If you find you aren’t doing too well, then I encourage you to stop what you are doing right now. Put down your mobile device, or move away from your computer, and take 5 minutes for whatever you want. Rest your eyes, stretch your body, reach out to a friend, sit in silence – listen to your body. Everything else will still be here when you are done. (Breath)

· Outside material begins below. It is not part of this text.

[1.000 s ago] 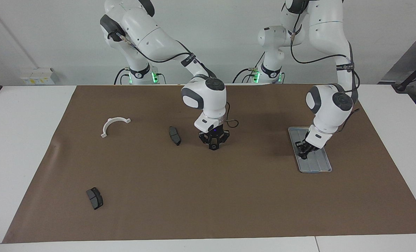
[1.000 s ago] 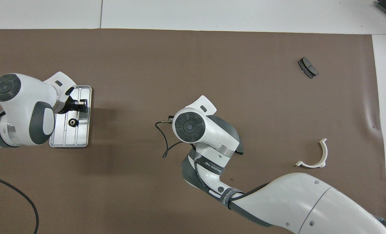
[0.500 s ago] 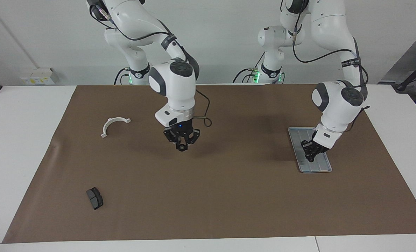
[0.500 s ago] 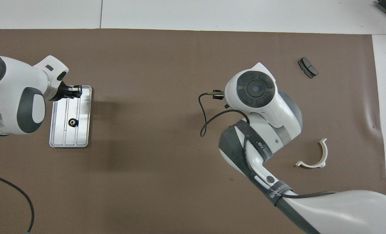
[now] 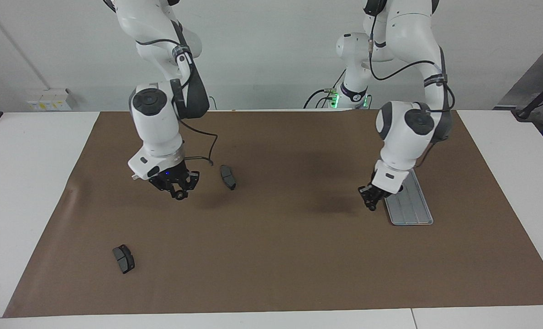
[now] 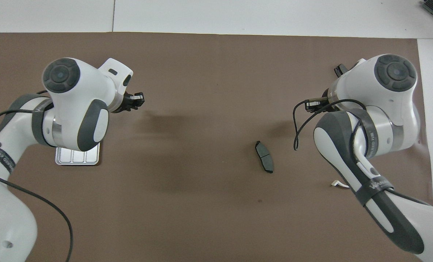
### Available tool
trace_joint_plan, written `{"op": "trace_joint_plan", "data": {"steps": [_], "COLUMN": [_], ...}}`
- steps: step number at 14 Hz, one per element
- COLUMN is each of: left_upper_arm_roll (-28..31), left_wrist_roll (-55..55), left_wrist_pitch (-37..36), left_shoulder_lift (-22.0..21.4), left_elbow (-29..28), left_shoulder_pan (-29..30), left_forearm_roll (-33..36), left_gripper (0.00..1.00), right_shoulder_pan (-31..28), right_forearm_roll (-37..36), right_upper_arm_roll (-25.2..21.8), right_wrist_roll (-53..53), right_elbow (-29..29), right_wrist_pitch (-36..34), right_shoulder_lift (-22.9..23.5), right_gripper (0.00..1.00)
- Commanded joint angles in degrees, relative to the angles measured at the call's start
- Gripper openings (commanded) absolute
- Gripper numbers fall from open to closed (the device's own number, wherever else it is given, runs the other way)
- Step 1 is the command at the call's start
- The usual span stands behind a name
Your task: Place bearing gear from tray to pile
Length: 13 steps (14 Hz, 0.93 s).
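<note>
Nearest the robots, one dark brake pad (image 5: 228, 177) lies on the brown mat (image 5: 271, 256) covering the counter (image 5: 24, 183). Beside it, toward the right arm's end, the right gripper (image 5: 178, 194) hangs over the mat, its jaws pinching a small dark bearing gear (image 5: 179, 196). The left gripper (image 5: 371, 202) hovers low over the mat just beside the silver tray (image 5: 410, 208) – we cannot tell how its jaws stand. Farthest out lies a second brake pad (image 5: 123, 258).
</note>
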Motion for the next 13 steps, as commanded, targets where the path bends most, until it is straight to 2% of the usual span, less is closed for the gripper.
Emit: {"op": "trace_joint_plan", "data": {"steps": [1,3,5,8,9,10,13], "left_upper_arm_roll": [1.1,1.1,1.1,1.0,1.0,1.0,1.0], "left_wrist_roll": [-5.7,-9.0,-12.1,-12.5,-12.5,-12.5,-12.6], "left_wrist_pitch": [-1.2,0.1,2.9,4.8,5.0,5.7,6.8], "left_shoulder_lift": [0.6,1.1,3.0,4.6,4.6,4.6,5.1], "left_elbow": [1.2,1.1,0.9,0.8,0.6,0.2,0.2], "left_shoulder_pan": [-6.7,-12.0,-16.3,-18.6,-19.1,-19.5,-20.7], "left_forearm_roll": [0.6,0.6,0.6,0.6,0.7,0.6,0.6], "left_gripper": [0.00,0.00,0.00,0.00,0.04,0.14,0.64], "right_shoulder_pan": [-0.1,-0.2,-0.2,-0.3,-0.3,-0.3,-0.4], "right_forearm_roll": [4.7,8.4,9.0,9.1,9.1,9.2,9.2], "right_upper_arm_roll": [-6.0,-8.5,-9.1,-9.2,-9.2,-9.2,-9.2], "right_wrist_roll": [-12.7,-18.0,-18.5,-18.6,-18.6,-18.6,-18.6], "right_elbow": [-7.6,-10.1,-10.1,-10.7,-11.2,-11.8,-13.0], "right_wrist_pitch": [6.5,10.0,10.5,14.7,15.5,15.9,18.0], "right_shoulder_lift": [-2.3,-1.7,-0.6,1.0,1.2,1.3,2.1], "right_gripper": [0.00,0.00,0.00,0.00,0.00,0.00,0.00]}}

Now, if you wish to continue, then let me answer that question – I’m really f****** good. I don’t know if I ever mentioned this to you before, but the Pandemic, and all the years that followed, broke me. They broke me in more ways than I thought possible. And, honestly, before my sabbatical, I was starting to wonder if I’d ever recover, despite all my best effort. But, sabbatical, it was like magic. This time away – studying, resting, connecting with colleagues – was more restorative than I dreamed it would be. Perhaps, one day, I will tell you the full story of how the pandemic broke me, of all that I did to repair myself, and how Sabbatical was the missing key to my continued recovery. But, I’m not quite ready to tell that story yet. So, instead, I’m going to share some key quotes and questions I gathered during my sabbatical.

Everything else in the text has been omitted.